Je me vois ressortir du local technique avec tous les bidons de produits chimiques que j’ai pu trouver et les déposer au milieu des rangées de chaises. Jean-Laurent poursuit son speech de conclusion en expliquant quel honneur c’est de travailler avec des collaborateurs qui ont tant de qualités. Je débouche un bidon de white spirit et laisse une longue trainée jusqu’à la sortie. L’assemblée se demande ce que je peux bien foutre mais, ils sont bien dressés qu’ils restent place. Une fois proche de la porte, j’attrape une camel. La pierre du briquet produit la gerbe incandescente nécessaire. Une taff. Je les regarde à travers le nuage bleuté et mouvant, toujours hypnotisés par l’écran. L’image surgit dans mon esprit comme une claque. Ce sont des morts-vivants. Même harde d’organismes avides du cerveaux des autres, même comportement hiératique et structuré autour d’un même but : l’annihilation. L’invasion a déjà commencé. Une angoisse sourd soudain à mes tempes. Le feu permettra t-il de les éradiquer ou faudra t-il que je les finisse à coup de kakemono. Je prends une dernière bouffée, je souffle la cendre sur l’extrémité et je jette le cône orange vif dans la flaque d’essence devant moi. Une onde bleue-vert se rue sur les bidons et provoque un bouquet de flamme qui embrase l’assistance. Les torches sur pattes se débattent en tout sens. Du coin de l’oeil, j’aperçois le zombie en chef refusant de comprendre ce qu’il voit à travers la liaison skype qui se maintient toujours. L’écran dégouline peu à peu en boue comburante. Les cris cessent peu à peu. Ca pue. Le souffle de la crémation m’arrive encore au visage; les restes de la chaleur humaine.
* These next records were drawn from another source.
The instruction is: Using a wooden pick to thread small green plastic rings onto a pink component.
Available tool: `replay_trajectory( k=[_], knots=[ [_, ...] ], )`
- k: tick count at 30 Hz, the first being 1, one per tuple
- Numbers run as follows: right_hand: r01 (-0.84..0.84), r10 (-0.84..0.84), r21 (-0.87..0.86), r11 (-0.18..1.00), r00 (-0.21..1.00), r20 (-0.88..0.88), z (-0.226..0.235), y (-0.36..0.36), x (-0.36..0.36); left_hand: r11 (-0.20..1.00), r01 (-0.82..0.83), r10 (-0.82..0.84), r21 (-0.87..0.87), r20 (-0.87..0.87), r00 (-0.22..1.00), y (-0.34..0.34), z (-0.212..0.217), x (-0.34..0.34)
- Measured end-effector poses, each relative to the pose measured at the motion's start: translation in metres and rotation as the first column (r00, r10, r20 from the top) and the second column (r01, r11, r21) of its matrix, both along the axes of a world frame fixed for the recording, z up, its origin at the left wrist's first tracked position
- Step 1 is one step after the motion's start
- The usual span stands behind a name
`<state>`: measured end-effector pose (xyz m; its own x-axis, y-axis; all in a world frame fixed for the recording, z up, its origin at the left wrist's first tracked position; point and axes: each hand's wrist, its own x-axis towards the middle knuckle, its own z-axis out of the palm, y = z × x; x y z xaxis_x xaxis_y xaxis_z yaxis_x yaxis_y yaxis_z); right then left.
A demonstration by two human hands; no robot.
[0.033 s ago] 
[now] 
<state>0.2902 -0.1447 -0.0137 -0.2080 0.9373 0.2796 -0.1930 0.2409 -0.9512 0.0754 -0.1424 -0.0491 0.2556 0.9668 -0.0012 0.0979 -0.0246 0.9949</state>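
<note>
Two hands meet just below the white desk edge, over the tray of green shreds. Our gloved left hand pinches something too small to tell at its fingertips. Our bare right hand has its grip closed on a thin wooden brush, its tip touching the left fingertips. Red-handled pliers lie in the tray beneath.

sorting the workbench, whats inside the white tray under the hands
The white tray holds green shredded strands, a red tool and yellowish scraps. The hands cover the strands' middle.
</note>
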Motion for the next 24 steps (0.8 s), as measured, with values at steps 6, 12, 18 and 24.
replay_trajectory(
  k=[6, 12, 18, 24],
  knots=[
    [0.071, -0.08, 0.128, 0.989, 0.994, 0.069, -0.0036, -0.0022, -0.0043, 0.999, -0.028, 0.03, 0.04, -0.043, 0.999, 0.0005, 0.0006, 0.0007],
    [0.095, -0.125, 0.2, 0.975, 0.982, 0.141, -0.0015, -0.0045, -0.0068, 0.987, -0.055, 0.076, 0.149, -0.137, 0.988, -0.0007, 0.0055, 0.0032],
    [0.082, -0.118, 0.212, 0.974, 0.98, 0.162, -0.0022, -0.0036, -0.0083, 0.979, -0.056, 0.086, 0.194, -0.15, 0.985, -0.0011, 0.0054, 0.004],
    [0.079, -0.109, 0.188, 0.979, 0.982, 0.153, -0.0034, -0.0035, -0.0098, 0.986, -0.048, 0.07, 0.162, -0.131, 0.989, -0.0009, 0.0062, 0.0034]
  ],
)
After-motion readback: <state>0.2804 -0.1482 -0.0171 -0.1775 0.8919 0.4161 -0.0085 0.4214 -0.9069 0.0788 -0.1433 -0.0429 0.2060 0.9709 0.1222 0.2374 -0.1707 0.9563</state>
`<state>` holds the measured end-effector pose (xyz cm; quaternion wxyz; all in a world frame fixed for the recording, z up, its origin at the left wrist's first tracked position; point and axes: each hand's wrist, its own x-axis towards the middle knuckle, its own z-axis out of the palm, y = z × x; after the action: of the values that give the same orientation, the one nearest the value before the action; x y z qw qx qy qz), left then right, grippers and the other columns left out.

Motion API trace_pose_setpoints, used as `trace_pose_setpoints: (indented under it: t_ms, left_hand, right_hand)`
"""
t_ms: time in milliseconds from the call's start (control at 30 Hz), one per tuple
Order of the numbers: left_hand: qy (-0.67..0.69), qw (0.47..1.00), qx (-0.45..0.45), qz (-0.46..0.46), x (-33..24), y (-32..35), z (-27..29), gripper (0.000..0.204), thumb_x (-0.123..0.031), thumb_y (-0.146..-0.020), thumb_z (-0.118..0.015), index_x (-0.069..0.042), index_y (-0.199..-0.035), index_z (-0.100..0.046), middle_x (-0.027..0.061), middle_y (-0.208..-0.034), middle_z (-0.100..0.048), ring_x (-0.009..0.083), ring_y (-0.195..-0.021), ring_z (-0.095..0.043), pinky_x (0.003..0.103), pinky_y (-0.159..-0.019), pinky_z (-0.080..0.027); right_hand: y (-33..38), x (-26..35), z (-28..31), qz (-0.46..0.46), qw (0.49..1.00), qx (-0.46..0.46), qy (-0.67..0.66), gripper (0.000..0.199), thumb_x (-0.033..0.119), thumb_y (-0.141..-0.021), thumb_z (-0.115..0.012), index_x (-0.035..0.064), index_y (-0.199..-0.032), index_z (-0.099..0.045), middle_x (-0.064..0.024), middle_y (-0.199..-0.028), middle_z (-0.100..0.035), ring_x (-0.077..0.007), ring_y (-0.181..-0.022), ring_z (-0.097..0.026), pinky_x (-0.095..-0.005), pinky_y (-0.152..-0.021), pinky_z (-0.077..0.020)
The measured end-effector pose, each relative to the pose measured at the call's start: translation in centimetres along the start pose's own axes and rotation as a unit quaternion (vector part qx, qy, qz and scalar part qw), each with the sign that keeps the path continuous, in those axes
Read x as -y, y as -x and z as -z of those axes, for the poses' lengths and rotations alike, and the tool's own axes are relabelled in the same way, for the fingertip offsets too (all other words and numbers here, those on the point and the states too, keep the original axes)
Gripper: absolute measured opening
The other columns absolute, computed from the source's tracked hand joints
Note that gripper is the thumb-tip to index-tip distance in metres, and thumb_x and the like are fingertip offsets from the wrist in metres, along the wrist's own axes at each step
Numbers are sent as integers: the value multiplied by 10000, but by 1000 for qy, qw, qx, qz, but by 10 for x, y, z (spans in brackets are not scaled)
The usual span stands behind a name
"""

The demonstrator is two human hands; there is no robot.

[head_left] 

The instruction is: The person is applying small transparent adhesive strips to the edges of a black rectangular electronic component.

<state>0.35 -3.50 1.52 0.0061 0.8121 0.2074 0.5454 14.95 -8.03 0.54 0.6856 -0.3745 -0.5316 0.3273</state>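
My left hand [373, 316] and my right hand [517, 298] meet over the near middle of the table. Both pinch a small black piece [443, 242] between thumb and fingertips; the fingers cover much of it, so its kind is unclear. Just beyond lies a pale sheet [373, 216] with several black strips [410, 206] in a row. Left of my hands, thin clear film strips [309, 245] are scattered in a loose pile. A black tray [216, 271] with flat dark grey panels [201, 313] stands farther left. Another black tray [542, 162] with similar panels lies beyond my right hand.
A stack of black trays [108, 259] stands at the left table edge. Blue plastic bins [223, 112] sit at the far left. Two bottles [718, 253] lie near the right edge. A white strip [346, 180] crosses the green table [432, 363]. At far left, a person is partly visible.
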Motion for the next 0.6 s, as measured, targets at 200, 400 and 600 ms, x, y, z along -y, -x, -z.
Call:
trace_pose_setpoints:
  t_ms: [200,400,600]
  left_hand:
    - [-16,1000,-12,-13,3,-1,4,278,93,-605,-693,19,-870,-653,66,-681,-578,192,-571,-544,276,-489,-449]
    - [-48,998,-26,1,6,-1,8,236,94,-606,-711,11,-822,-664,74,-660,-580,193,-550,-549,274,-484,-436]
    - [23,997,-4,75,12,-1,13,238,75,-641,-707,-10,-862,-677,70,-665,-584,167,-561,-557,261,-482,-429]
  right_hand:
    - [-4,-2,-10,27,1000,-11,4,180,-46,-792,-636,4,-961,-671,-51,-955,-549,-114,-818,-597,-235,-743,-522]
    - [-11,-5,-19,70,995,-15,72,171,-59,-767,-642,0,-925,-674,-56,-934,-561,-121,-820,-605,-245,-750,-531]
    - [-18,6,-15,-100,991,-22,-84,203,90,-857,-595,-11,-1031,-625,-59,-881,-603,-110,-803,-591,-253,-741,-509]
“ Eh bien merci Marseille pour ce point. Je vois que l’ambiance est torrrrrrrride du côté de la cité phocéenne. Je me tourne tout de suite vers Lyon...” Jean-Lo pivote vers moi sur son tabouret en plexiglas, les deux pouces en l’air, embrasé d’auto-satisfaction. Je lui souris.

Mais qu’est-ce qui me retient?

vendredi 30 mars 2012

De l’aspiration culturelle ou l’intelligentsia des cons

V’là qu’ça r’commence.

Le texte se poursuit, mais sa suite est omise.